For those who’ve had bother making an attempt to hook grip on a daily bar, strive a ladies’s bar and see if you may get the method to click on. I used to suppose I “could not” hook grip a daily bar, however after I discovered to hook grip correctly with a ladies’s bar, I discovered that I used to be in a position to hook a males’s bar with out an excessive amount of bother.

Lay your thumb so it’s parallel to the bar

A typical mistake—and a factor that makes hook grip harm much more than it must—is putting your thumb on the bar incorrectly. Don’t consider your thumb as wrapping beneath the bar; it’s not like a pincer opposing your fingers. You additionally do not need to grip the bar with your thumb, as in case your thumb’s job have been to squeeze the bar. The aim of the thumb, in a hook grip, is to supply a kind of roadblock to cease issues from slipping.

I took some images of myself setting my hook grip on a bar, so you’ll be able to see precisely how I do it. (I am positive each lifter has their very own idiosyncrasies, however mine must be a strong instance to convey the fundamentals.) This is how I set my grip:

  1. First I discover my hand placement on the bar (normally by lining up my hand with the knurling or the rings).

  2. I press the online of my thumb into the bar, which permits me to achieve my thumb away from my physique, and convey the aspect of my thumb into contact with the bar.

  3. After I carry the remainder of my hand again into place, my center finger crosses my thumbnail perpendicularly. (For those who can solely keep in mind one checkpoint for whether or not you are doing it proper, keep in mind this.)

  4. I loosely wrap the remainder of my fingers across the bar. I haven’t got to squeeze—the hook locks all the things into place.

Four steps in setting hook grip on a barbell


Credit score: Beth Skwarecki

The precise positions will rely upon the dimensions and form of your fingers, and chances are you’ll end up greedy the bar barely in a different way for a large grip (snatch grip) versus a more in-depth grip. However be sure that your thumb goes kind of alongside the bar, parallel to its size. (It could assist to consider pointing your thumb towards your pinky.) You do not need to jam your thumb beneath as many fingers as attainable, nor do you have to attempt to wrap it deeply across the bar. For those who get a ache in your thumb knuckle, the place your thumb meets your palm, that is probably what you’re doing unsuitable.

Follow

Will it nonetheless harm? Your first time going heavy, yeah. However you will get used to it extra rapidly than you suppose. For those who commit to creating hook grip work, and utilizing it as typically as attainable, the variation course of solely takes about two weeks. If any ache, bruises, or calluses develop, they need to be delicate, roughly parallel to the size of your thumb, and on the aspect of your thumb quite than in the course of the thumb pad or on the knuckle.

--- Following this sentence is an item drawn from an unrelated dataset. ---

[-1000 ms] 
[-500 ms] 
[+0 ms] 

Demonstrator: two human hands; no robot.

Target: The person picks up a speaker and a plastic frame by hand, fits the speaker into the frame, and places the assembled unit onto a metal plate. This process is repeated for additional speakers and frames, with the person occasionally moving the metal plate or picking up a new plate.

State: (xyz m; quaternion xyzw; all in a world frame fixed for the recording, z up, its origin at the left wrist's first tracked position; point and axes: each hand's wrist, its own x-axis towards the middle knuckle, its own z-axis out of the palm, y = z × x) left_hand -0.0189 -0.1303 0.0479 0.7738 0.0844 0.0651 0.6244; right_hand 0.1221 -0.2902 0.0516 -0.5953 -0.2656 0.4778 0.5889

Throughout this time, hook grip all the things that you could. If meaning you are solely hook gripping your deadlift warmups, however as soon as there’s greater than 135 kilos on the bar you’ll be able to’t stand it, that is positive for that day. Subsequent time you do deadlifts, you will in all probability be capable of hook 135 simply positive, and perhaps you need to change again to your outdated grip at 225. You get the concept. Earlier than lengthy, you will be hook gripping all the things. To get extra follow, hook grip each train you’ll be able to (rows, and so forth) only for the sake of follow.

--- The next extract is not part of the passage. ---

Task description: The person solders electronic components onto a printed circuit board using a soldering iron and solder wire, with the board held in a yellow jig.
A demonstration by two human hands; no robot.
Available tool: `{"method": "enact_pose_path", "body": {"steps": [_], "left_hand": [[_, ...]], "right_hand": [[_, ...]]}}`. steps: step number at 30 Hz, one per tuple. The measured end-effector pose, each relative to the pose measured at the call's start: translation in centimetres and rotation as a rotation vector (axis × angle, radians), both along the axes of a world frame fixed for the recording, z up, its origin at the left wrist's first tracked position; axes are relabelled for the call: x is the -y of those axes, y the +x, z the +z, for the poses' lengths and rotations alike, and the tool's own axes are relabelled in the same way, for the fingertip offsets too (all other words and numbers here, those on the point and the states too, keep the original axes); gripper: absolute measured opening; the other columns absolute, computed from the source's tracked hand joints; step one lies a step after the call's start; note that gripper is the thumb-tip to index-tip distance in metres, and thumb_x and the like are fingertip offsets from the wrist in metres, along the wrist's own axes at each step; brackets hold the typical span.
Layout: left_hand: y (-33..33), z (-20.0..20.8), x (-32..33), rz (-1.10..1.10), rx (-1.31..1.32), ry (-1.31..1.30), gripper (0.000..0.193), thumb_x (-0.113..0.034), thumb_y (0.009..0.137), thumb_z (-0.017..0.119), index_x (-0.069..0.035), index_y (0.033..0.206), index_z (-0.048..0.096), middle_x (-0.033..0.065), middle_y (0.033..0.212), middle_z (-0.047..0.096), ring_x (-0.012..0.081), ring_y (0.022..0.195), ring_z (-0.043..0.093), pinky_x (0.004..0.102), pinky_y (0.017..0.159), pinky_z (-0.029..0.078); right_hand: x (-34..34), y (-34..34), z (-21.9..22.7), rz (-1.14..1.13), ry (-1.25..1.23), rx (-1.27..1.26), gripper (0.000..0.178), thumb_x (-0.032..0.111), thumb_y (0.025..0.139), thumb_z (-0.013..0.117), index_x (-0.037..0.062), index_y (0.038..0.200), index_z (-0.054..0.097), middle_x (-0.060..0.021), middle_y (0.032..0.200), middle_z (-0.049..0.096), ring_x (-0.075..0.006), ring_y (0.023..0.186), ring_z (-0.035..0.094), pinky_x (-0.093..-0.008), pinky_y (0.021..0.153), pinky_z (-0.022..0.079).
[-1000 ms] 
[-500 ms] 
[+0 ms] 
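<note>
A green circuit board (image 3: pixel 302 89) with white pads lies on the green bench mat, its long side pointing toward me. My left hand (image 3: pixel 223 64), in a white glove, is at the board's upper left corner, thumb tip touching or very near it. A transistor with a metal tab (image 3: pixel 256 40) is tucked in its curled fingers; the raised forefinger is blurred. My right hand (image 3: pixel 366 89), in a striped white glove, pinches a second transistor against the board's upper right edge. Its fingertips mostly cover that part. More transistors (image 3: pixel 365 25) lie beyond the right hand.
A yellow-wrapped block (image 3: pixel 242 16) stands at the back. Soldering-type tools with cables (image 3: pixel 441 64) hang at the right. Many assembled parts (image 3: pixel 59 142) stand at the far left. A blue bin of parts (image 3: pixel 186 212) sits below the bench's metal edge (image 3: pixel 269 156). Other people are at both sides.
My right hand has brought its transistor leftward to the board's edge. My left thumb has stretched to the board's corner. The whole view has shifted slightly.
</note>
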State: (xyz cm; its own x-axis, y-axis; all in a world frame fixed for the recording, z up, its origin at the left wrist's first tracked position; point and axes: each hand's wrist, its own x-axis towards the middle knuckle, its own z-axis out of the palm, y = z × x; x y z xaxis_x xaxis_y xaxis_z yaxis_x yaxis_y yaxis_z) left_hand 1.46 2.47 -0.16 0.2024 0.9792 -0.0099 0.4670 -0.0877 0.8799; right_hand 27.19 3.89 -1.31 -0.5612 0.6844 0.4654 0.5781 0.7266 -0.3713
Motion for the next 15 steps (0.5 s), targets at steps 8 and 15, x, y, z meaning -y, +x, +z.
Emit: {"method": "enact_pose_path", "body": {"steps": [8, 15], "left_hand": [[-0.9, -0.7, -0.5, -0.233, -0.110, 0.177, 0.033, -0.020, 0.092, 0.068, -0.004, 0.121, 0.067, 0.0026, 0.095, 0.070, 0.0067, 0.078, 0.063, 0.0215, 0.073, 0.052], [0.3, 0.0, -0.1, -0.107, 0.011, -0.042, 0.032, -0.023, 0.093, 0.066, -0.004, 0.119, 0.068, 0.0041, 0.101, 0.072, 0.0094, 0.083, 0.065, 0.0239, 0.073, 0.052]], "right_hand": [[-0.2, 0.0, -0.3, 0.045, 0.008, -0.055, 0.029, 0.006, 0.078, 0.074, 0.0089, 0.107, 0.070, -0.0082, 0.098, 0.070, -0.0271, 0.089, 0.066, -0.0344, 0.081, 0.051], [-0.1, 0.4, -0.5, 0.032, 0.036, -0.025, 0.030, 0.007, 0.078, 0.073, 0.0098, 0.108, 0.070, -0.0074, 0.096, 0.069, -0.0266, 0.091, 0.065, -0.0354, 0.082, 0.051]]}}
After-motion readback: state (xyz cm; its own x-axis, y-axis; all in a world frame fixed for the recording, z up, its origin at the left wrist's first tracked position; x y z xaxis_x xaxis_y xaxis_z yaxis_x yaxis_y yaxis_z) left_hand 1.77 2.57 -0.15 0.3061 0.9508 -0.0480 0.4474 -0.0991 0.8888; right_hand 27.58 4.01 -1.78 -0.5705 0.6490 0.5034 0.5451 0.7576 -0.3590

When you’re used to hook grip, the ache will not be a difficulty, however I might be mendacity to say your thumbs will at all times really feel nice. If I am doing an train for a number of reps, I am going to use straps quite than hook grip 10 heavy reps in a row. Some lifters wish to tape their thumbs. This gives slightly compression, so the stress would not harm as a lot, and it additionally prevents the knurling from digging into your pores and skin. You should use common athletic tape when you depart a cutout on your knuckle, nevertheless it’s extra widespread as of late to make use of a stretchy, grippy thumb tape like this over your complete thumb.